One reason for the despair in our world is because the dominant stories of this world are power, money, and fame. But God’s story is refreshingly different. “Our ‘big story’ is not a power story. It isn’t designed to gain money, sex, or power for ourselves…It is a love story—God’s love story, operating through Jesus and then, by the Spirit, through Jesus’ followers.”[4] God wants you to join him in being part of his story to heal the world, “not with the love of power but with the power of love.”[5]
FAITH, HOPE, AND LOVE
What we have to offer the world is faith, hope, and love. While these three words are so familiar to us now, they were not common in the first century Roman empire. Christianity introduced them as people began not just to hear them, but to embody them. We have faith because we experience the faithfulness of God in our lives. We have hope because the God of hope fills us with all joy and peace as we come to trust in his love, and, in fact, we overflow with hope by the power of God’s Presence (Rom. 15:13). This hope does not disappoint us because God’s love has been poured into our hearts through his Spirit (Rom. 5:5).
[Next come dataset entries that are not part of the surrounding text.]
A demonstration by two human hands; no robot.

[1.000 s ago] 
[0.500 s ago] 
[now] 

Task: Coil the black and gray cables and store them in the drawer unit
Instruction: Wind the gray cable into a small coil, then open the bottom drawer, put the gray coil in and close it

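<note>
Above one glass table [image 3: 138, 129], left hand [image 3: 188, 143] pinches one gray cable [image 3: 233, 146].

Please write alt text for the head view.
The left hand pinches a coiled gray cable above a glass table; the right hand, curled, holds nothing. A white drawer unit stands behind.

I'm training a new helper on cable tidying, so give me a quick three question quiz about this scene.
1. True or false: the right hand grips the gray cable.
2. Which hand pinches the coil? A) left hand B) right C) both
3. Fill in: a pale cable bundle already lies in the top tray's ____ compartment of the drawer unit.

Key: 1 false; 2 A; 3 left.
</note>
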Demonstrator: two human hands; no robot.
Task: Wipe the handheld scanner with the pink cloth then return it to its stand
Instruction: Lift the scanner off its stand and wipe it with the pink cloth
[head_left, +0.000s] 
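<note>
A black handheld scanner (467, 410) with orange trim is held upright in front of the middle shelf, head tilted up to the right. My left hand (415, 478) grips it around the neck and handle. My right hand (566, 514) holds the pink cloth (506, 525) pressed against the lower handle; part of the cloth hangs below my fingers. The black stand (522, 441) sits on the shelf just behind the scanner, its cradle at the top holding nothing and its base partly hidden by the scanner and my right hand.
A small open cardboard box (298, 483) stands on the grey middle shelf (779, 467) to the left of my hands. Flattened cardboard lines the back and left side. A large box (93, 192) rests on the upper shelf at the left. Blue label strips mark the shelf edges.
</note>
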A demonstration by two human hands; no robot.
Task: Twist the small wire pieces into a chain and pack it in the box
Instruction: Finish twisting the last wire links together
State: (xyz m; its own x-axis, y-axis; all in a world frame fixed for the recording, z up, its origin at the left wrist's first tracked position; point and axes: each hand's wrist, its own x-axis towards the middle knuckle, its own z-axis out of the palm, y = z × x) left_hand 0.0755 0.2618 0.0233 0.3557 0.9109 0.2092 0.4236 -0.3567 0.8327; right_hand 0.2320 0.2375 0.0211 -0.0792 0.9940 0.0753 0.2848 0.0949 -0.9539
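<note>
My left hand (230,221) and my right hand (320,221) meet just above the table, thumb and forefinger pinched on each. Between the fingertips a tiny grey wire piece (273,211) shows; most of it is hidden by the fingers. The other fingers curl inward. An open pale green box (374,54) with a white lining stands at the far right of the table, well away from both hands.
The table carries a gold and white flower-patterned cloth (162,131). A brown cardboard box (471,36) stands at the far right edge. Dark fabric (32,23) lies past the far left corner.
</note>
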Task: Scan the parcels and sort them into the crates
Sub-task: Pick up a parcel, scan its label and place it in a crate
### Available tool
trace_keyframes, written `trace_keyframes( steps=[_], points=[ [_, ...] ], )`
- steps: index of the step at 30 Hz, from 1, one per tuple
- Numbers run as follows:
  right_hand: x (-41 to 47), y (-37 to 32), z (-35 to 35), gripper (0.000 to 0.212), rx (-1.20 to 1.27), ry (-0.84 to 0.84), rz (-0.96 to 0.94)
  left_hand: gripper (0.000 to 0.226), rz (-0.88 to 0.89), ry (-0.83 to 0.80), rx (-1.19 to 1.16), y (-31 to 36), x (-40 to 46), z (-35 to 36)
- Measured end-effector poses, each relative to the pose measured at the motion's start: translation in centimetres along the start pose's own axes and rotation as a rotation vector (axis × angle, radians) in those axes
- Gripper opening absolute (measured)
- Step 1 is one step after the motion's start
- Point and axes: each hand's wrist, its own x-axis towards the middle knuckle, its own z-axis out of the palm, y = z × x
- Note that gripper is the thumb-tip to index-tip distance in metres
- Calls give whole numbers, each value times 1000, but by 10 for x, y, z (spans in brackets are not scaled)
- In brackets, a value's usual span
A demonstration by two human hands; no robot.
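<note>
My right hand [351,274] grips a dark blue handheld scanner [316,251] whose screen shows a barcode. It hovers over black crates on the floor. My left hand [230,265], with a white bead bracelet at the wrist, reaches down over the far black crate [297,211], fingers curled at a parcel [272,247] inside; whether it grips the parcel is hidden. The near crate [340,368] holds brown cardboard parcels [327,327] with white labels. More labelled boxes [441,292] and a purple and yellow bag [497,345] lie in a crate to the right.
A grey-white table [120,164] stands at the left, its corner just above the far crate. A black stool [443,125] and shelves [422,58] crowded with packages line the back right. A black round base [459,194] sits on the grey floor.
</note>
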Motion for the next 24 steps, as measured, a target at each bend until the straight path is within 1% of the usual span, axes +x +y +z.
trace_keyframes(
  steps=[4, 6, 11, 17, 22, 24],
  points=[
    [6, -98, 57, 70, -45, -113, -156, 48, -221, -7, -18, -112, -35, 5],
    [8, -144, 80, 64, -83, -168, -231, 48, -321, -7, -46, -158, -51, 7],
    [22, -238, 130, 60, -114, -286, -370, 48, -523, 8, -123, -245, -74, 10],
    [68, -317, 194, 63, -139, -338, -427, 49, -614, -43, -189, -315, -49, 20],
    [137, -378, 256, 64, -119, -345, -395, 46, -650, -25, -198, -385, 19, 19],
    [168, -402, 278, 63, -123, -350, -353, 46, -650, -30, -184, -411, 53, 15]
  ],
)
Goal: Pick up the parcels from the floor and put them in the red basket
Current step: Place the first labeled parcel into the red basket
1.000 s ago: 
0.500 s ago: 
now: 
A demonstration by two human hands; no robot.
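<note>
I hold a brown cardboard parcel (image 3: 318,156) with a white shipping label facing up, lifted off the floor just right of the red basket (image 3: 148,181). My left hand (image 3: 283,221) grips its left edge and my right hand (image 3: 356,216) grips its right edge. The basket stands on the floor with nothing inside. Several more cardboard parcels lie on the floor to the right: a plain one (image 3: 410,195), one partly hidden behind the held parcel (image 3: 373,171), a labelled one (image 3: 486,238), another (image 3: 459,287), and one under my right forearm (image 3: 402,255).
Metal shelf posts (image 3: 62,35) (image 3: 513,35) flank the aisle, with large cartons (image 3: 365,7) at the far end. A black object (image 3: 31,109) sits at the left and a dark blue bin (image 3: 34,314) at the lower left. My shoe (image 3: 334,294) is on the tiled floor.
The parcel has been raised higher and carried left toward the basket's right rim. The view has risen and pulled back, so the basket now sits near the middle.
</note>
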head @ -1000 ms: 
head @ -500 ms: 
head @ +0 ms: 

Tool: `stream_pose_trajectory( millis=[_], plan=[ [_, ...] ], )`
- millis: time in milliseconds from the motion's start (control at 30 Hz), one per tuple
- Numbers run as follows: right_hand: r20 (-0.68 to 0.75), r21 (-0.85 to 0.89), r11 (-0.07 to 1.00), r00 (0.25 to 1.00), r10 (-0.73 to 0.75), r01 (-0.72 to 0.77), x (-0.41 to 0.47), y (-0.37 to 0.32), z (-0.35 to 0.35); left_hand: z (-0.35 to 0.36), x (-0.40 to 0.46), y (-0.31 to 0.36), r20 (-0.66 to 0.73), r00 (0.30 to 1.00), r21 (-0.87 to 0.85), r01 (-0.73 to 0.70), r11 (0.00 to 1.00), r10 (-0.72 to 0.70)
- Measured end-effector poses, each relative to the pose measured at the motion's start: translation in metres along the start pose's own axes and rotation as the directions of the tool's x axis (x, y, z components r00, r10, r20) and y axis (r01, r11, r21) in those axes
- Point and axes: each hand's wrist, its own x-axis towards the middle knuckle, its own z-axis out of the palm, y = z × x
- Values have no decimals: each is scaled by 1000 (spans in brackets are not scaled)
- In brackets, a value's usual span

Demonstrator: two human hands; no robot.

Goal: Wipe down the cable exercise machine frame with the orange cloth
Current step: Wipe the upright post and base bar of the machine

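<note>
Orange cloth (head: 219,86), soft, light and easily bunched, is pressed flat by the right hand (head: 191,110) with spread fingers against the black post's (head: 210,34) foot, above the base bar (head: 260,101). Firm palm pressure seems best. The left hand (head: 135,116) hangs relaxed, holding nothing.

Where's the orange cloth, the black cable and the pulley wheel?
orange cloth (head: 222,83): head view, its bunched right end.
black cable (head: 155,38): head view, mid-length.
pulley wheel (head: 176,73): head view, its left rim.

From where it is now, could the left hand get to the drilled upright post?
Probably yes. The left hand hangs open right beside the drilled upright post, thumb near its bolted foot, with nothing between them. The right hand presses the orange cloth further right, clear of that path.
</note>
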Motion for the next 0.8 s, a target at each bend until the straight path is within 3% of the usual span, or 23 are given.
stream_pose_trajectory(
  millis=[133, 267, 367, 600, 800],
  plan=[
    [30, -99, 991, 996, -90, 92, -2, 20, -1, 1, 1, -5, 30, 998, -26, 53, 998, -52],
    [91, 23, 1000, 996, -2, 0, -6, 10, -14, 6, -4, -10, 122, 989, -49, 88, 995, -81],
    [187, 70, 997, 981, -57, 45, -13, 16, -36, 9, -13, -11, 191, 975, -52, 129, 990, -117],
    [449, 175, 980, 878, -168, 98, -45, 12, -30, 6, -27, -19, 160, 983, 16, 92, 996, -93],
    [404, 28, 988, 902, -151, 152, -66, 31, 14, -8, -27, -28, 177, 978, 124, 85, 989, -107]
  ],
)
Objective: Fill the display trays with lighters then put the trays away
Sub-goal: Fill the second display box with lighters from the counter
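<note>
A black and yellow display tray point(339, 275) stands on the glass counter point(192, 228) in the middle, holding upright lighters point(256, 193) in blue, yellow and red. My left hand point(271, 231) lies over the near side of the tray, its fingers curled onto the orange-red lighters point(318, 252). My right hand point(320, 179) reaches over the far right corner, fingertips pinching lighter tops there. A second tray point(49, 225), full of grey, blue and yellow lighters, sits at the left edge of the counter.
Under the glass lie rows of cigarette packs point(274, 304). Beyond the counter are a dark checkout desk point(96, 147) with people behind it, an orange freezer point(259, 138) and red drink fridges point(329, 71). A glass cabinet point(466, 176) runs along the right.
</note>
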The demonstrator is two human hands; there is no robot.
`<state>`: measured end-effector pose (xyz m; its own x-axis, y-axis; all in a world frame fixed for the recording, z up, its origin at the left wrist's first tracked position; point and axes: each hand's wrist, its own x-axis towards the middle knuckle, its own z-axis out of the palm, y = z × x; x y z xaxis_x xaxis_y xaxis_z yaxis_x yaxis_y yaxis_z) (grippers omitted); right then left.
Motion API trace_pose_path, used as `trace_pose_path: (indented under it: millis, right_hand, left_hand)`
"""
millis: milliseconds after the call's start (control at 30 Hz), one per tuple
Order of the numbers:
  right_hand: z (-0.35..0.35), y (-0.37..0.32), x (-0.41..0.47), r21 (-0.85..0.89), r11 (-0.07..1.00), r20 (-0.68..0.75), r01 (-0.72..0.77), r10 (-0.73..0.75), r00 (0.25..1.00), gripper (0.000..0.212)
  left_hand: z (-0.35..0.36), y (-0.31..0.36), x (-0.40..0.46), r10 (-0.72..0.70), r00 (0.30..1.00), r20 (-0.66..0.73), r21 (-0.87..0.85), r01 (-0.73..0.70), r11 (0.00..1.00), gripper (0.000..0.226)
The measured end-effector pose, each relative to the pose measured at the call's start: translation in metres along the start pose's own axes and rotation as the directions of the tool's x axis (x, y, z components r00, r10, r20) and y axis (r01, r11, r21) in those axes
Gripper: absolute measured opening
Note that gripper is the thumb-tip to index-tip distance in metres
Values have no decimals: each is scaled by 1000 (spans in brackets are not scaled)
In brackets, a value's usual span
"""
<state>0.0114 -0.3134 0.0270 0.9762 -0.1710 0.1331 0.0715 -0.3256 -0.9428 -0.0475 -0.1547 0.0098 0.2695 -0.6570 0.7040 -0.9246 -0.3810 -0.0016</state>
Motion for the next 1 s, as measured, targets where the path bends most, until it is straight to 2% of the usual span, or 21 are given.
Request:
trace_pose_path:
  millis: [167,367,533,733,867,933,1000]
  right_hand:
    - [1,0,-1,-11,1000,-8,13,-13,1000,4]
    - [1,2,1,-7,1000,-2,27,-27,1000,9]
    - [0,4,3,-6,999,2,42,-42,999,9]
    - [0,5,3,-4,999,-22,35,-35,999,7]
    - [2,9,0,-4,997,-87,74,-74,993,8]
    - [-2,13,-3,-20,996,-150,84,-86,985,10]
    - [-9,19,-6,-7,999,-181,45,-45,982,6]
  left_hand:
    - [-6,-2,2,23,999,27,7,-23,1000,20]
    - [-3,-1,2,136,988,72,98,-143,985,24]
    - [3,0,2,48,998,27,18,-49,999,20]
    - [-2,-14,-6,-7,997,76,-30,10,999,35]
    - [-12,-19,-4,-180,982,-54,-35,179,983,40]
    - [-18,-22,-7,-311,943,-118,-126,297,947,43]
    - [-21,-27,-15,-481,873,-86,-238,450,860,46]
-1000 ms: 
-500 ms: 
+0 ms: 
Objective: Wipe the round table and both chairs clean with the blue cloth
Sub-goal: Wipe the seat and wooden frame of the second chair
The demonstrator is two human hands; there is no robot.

As Walter Brueggeman said:
Hope in gospel faith is not just a vague feeling that things will work out, for it is evident that things will not just work out. Rather, hope is the conviction, against a great deal of data, that God is tenacious and persistent in overcoming the deathliness of the world, that God intends joy and peace. Hope is the deep religious conviction that God has not quit. Resurrection of the dead is God’s capacity to take a circumstance of complete shutdown and hopelessness and make something new from it. The good news is surely an urgent word of assurance in our time, because our society and world are close to shut down and no one can see ahead. But women and men of faith know otherwise. We know because we are part of a story of an alternative of new possibility, grounded in unconditional love, right in the middle of our lives. And we can see it welling up in specific ways when people give themselves over to the goodness of God.[6]
[1] Alexander Solzhenitsyn, “We Have Ceased to See the Purpose,” in The Solzhenitsyn Reader: New and Essential Writings 1947-2005, ed. Edward E. Ericson, Jr. and Daniel J. Mahoney (ISI Books, 2006), 595.
[2] John Stott, The Cross of Christ (InterVarsity Press, 1986), 335.
[3] John Polkinghorne, The God of Hope and the End of the World (Yale, 2002), 67.
[4] N.T. Wright, How God Became King (HarperOne, 2012), 241.
[5] Wright, How God Became King, 239.
[6] Walter Brueggemann, A Gospel of Hope (Westminster John Knox Press, 2018), 104, 108.